I've included preceding lines up to the informational messages in hopes that might provide richer context for troubleshooting.

Items of note:

  1. This only happens the first time the kernel is launched following Jupyter Server's startup. Subsequent starts of the same kernel do not show this stack.
  2. When I start a different kernel type (i.e., kernelspec), I see this stack trace (on first startup).
  3. I do not see this behavior using Jupyter Server 2.5.0.
  4. Python version == 3.9.13

Since this first time behavior is fairly consistent (there was one time (out of several) in which I didn't see the stack on the first attempt following server startup), I was wondering if it might have to do with the resource file acquisition, since that's an area of change and might only occur once in the life of a server's duration.

@ojarjur
Copy link
Contributor Author

ojarjur commented Apr 21, 2023

@kevin-bates Thank you so much for the thorough testing and the detailed report.

I'm going to try to see if I can modify the existing test_gateway tests to reproduce this.

I was wondering if it might have to do with the resource file acquisition, since that's an area of change and might only occur once in the life of a server's duration.

I don't think so... from the stacktrace, it looks like the websocket connection to the backend is working and received a message, but the websocket connection to the client is closed.

I'll also compare against the existing code to see why the behavior between the two is different in this scenario.

@ojarjur
Copy link
Contributor Author

ojarjur commented Apr 21, 2023

@kevin-bates I see the issue now.

The new handle_outgoing_message method is playing the same role as the previous WebSocketChannelsHandler.write_message method, but it is missing a check that method included to prevent exactly this issue.

Restoring that check is easy enough, but I also want to try to extend the tests to make sure we don't accidentally drop this again in the future.

@kevin-bates
Copy link
Member

I see the issue now.

Awesome!

Restoring that check is easy enough, but I also want to try to extend the tests to make sure we don't accidentally drop this again in the future.

Excellent idea - thank you.
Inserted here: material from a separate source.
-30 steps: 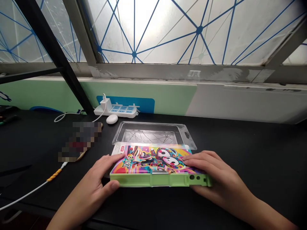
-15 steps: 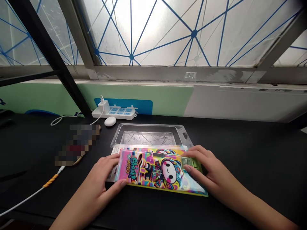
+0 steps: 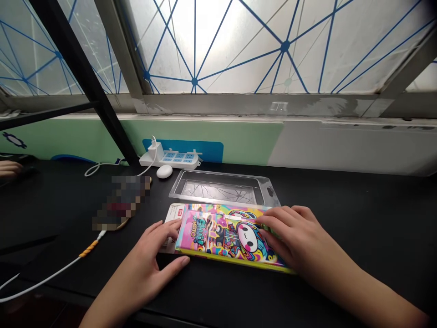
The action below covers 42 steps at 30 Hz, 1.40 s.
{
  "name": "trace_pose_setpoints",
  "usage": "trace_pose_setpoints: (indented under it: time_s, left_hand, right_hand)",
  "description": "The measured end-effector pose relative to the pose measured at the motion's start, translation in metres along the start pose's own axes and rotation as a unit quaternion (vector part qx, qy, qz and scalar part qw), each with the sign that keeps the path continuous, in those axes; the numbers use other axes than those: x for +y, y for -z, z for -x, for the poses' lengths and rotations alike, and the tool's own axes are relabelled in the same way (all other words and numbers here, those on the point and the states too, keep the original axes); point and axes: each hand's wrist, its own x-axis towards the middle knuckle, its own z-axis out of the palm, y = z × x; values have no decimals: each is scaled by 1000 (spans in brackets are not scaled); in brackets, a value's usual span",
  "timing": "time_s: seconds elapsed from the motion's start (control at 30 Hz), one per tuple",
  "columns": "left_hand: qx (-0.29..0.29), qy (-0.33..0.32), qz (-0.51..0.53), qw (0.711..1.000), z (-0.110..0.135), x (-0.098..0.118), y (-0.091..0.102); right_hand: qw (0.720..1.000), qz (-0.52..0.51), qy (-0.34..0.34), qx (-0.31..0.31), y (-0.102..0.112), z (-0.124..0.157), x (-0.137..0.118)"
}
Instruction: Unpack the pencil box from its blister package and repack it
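Now my right hand [image 3: 303,241] lies nearer, fingers spread flat on the cartoon-printed case [image 3: 221,237], its long axis crosswise just in front of the clear plastic tray [image 3: 218,173]; my left hand [image 3: 143,269] rests open at its left end.

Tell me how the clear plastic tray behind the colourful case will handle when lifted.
The clear plastic tray looks thin-walled, so it is probably very light and will flex if squeezed. Its wide, flat shape on the black table suggests it won't roll, though it may slide when pushed.
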Motion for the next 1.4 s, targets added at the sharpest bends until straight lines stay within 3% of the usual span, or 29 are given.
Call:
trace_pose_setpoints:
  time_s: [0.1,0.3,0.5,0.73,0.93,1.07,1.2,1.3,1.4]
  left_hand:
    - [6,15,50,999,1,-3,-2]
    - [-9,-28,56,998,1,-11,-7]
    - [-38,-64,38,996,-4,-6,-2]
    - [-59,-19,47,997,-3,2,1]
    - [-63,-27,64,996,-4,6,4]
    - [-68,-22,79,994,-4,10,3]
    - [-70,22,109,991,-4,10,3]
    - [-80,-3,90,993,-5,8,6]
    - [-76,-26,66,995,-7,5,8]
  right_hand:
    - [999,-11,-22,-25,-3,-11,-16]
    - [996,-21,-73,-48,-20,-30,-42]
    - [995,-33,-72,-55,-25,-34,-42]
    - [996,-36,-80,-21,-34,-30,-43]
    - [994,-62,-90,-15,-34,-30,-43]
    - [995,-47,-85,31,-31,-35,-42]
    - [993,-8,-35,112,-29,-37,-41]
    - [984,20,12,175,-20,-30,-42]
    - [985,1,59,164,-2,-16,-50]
I'll look for the update and spin it again at that time.

@ojarjur
Copy link
Contributor Author

ojarjur commented Apr 22, 2023

@kevin-bates I was eventually able to get a (minimal) test case that reproduces that error showing up in the logs, and fails if it sees that (or any) error in the logs.

I also replicated the corresponding logic from the existing codebase into the new connection class, and it makes that new test now pass.

Thanks for catching that!

Copy link
Member

@kevin-bates kevin-bates left a comment

Choose a reason for hiding this comment

The reason will be displayed to describe this comment to others. Learn more.

Thank you @ojarjur!

I've confirmed behavior outside of the test framework as well.

@kevin-bates
Copy link
Member

I'd prefer @Zsailer to review as well prior to merging. @ojarjur - would you mind updating the branch in the meantime?

Comment on lines 26 to 31
def __init__(self, **kwargs):
super().__init__(**kwargs)
self.ws = None
self.ws_future: Future = Future()
self.disconnected = False
self.retry = 0
Copy link
Member

Choose a reason for hiding this comment

The reason will be displayed to describe this comment to others. Learn more.
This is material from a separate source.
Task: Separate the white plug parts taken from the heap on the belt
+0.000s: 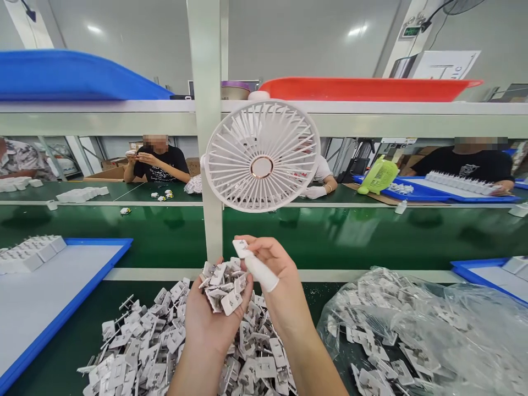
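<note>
My left hand (214,324) is cupped, palm up, around a heap of small white plastic plug plates (223,283) with metal prongs. Just to its right, my right hand (274,264) pinches a single white plug plate (240,248) between thumb and fingertips. A white finger cot (262,272) covers the right thumb. Below both hands spreads a large loose pile of the same plug plates (157,335), partly hidden by my forearms.
A clear plastic bag (429,319) with more plates lies at right. Blue-rimmed trays (119,250) stand at both sides. A white fan (262,157) hangs on the post (213,236) ahead. Beyond the green conveyor (350,236), several people sit working. A shelf (371,124) crosses above.
</note>
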Available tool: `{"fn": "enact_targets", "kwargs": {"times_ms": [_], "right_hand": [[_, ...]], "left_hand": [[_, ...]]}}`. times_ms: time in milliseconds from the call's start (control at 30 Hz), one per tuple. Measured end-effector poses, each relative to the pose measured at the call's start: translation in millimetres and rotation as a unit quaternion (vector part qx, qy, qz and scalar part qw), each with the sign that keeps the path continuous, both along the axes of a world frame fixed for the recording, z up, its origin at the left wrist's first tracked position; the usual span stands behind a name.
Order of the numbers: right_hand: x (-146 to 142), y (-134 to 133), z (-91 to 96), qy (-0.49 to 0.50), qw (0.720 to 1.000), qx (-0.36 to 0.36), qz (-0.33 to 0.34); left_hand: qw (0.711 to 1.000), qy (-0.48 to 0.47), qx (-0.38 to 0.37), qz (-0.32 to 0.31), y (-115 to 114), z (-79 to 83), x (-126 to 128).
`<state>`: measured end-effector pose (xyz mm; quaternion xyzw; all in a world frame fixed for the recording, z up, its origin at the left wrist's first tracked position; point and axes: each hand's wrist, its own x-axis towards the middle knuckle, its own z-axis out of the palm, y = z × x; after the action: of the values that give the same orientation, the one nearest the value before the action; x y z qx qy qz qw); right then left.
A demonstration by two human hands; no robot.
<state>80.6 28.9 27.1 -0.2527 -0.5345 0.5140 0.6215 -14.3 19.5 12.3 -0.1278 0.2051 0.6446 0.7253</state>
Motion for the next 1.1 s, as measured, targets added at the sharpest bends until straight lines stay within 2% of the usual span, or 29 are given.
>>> {"fn": "enact_targets", "kwargs": {"times_ms": [67,167,300,500,767,967,1100], "right_hand": [[2.9,-1.6,2.5,0.127,0.988,-0.071,0.043],[10.1,-4.3,5.9,0.23,0.95,-0.168,0.132],[14.2,-7.6,9.2,0.266,0.91,-0.262,0.183],[13.4,-9.8,13.0,0.28,0.892,-0.291,0.203],[14.9,-11.5,13.1,0.262,0.894,-0.291,0.219],[7.8,-11.1,8.0,0.178,0.956,-0.199,0.119],[3.5,-7.1,2.7,0.145,0.969,-0.181,0.085]], "left_hand": [[1.0,0.008,-0.015,0.01,-0.6,1.4,-3.3],[0.999,0.014,-0.019,0.023,-1.1,2.7,-9.2],[0.999,0.017,-0.021,0.035,-0.8,3.5,-15.9],[0.998,0.02,-0.024,0.062,1.2,5.2,-25.3],[0.992,0.023,-0.011,0.12,1.8,7.9,-44.8],[0.992,0.019,-0.004,0.123,0.6,8.7,-47.6],[0.993,0.02,-0.008,0.112,1.1,7.8,-45.4]]}}
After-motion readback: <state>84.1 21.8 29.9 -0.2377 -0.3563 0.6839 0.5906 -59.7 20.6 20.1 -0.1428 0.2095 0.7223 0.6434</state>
Since this is a LoggingConfigurable, can we make these attributes into traits? In general, it's best to avoid calling __init__ on a subclass of traitlets.HasTraits object.

This would looks something like:

import tornado.websocket as tornado_websocket

...
class GatewayWebSocketConnection(BaseKernelWebsocketConnection):
    ...

    ws = Instance(klass=tornado_websocket.WebSocketHandler, allow_none=True)
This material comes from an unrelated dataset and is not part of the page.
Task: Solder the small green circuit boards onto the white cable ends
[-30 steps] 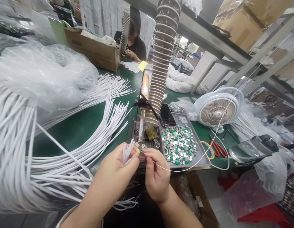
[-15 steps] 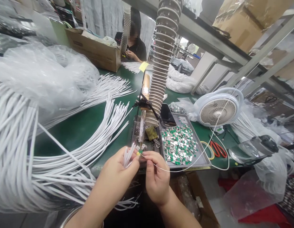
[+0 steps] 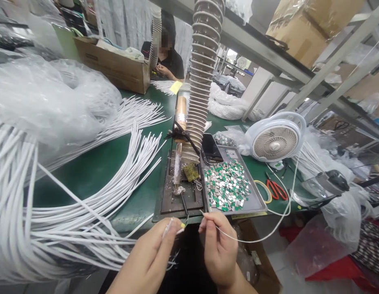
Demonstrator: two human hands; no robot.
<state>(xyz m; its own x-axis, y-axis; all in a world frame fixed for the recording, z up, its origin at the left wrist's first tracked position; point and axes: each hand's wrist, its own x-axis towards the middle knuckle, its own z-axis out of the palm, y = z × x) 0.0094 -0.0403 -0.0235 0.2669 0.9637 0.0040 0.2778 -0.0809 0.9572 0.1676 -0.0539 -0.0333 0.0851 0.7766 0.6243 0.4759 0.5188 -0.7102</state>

    ws_future = Instance(default_value=Future(), klass=Future)

    disconnected = Bool(False)

    retry = Int(0)

Copy link
Contributor Author

Choose a reason for hiding this comment

The reason will be displayed to describe this comment to others. Learn more.

Thanks for the guidance and explanation!

Done.

@Zsailer
Copy link
Member

Zsailer commented Apr 25, 2023

What is the appropriate kernel_ws_protocol value? Should this be a flag, some legacy value (as it is now), or maybe the existing flag should be moved out of the ZMQChannelsWebsocketConnection class so that it can be more easily reused?

I dug into this a bit. We do need to handle the subprotocol here in the GatewayWebSocketConnection class. The appropriate default value would be None, which falls back to the default WS Protocol value (see our documentation page here). But we should handle the case where a client asks for another subprotocol.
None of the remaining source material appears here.